Well, that was an introduction for those who did not know about what MariaDB is and why MySQL was dropped in its favour. However, the great thing about OpenSUSE is that if you are upgrading from 12.2 to 12.3 and had MySQL installed on 12.2, it will automatically replace MySQL with Maria without changing any of the links. That converts to total ease – you do not have to rewrite your shell scripts and all the old commands keep working. Fact be said, unless you login into the database server, it is difficult to notice that you are actually working on Maria, not MySQL!
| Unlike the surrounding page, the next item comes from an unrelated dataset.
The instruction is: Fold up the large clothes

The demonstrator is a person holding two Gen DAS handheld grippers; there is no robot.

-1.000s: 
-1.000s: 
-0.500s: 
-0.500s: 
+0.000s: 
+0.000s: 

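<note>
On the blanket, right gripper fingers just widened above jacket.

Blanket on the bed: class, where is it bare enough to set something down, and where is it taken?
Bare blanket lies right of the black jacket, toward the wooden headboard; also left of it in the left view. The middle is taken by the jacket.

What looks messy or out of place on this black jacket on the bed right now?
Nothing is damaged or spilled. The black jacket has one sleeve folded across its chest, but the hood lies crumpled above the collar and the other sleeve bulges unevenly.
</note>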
Summary – others ran outta luck!

Though purple is fine with me, I dislike Ubuntu for being kiddish and irritating; gnome and unity UI respectively! All other distros had a chance to make themselves look irresistibly cool and they all are out of luck now. While I would not despise any other Linux distro's contributors or the distro itself (I am a open source contributor and I know what pain it takes to perfect things), OpenSUSE 12.3 over-delivers on being good. While user friendliness has always been high for OpenSUSE, this release uplifts the UI and the overall smoothness of the system.

If you do not have any reason to shy away from a Linux and you haven't used it till now, go with OpenSUSE 12.3 and you would not regret. If you are already using some other Linux, stick with what pleases you but if you are in any mood of getting a new and fresh OS, look no further. And now that I am happy having told all this, I would let my fingers rest.